Spectral Absorbance. a Sample spectra for each depth at the three sites and five different time points. Each spectrum represents the average of at least three replicate spectral analyses per sample. Confidence bands along the spectra indicate standard deviation (bands are mostly smaller than the center line and thus not visible). Green and purple vertical bands indicate major absorbance peaks of photopigments characteristic for the GSB group (Prosthecochloris and Chlorobaculum, 720–760 nm) and the PSB group (Allochromatium and Halochromatium, 790–810 nm and 845–865 nm), respectively, highlighting the transient appearance, succession and overall importance of these anoxygenic phototrophs over the course of the experiments. Also indicated is the general phototroph absorbance peak at 425–465 nm as a light gray vertical band. Cyanobacterial photopigments have distinct absorbance peaks in the 500–700 nm range that are not prominent in the sample spectra except for the characteristic 670–685 nm peak (light brown vertical band) reflecting the presence but likely minor role of these taxa during the experiment. b Photopigment absorbance spectra from pure culture representatives of major phototrophic lineages. Vertical bands are, as in panel A, highlighting diagnostic absorbance peaks of GSB (in green), PSB (in purple), Cyanobacteria (in brown) and phototrophs in general (in gray). All absorbance spectra were normalized to the respective highest peak

Microbial community structure and taxonomic composition

At the beginning of the experiment, the microbial diversity was high in all four water depths and very similar across replicate ecosystems. Alpha diversity rapidly decreased with the onset of the bloom, and within two days the communities in the four depth layers substantially changed (Figs. 4 and 5, Additional file 1: Figure S7, S8). The bloom occurred between 10 and 25 cm water depth (Additional file 1: Figure S2) with highest cell numbers (peaking at > 108 cells ml− 1) and biomass at around 25 cm water depth (Fig. 2, Additional file 1: Figure S4) in brackish, mildly acidic, and hypoxic waters (Fig. 2). The number of observed amplicon sequence variants (ASVs), as well as estimated richness, Shannon entropy, and Inverse Simpson diversity significantly decreased between the surface water and the water at a depth of 10 cm and 25 cm (Fig. 5; p = 0.001). This change is most striking in the case of Inverse Simpson diversity, a measure for evenness. In just 1 day, evenness dropped in both 10 cm and 25 cm water depth by over one order of magnitude to low single digit values (Additional file 1: Table S1). This means the community was dominated by one ASV (a pure culture has an Inverse Simpson diversity index of 1). This decrease in diversity was accompanied by a substantial decrease in pH, as well as an increase in sulfide concentration.

Fig. 4

Microbial Community Turnover. Non-metric multidimensional scaling (NMDS) ordination based on relative abundance of ASVs (amplicon sequence variants). Each circle represents one sample, the closer two samples are the more similar is their microbial community structure. Circle size represents Shannon Diversity. Numbers indicate sampling time points. Colors indicate bloom layers. Note: Individual holes were very similar (see Additional file 1: Figure S9A) and thus we averaged relative ASV abundances for clarity, i.e. each circle represents an average across replicate experiments. NMDS ordinations for individual experiments are shown in Additional file 1: Figure S8. The communities in the different layers of individual experiments are significantly different, yet overlapping (see Additional file 1: Figure S8)

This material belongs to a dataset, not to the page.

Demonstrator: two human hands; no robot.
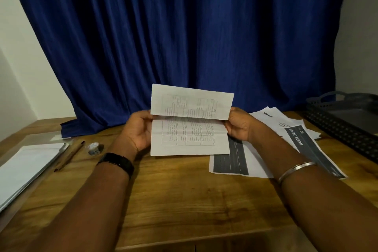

The substantial change in alpha diversity is corroborated by a high turnover of ASVs between the layers and timepoints (Fig. 4, Additional file 1: Figure S8). The top layer is well separated from the deeper layers. The communities at 25 cm water depth experienced the largest turnover, i.e. change in community structure, and showed a loss in diversity during the experiment that seemed to have recovered at the last time point (Fig. 4). The communities of all three deep layers (10–35 cm) had a similar community structure at the beginning of the experiment. Interestingly, during the course of the experiment the community structure of each layer followed a different trajectory, yet at the end converged again. The trajectories of layer 2–4 indicate that the bloom shifted the microbial communities in these layers to an alternative stable state.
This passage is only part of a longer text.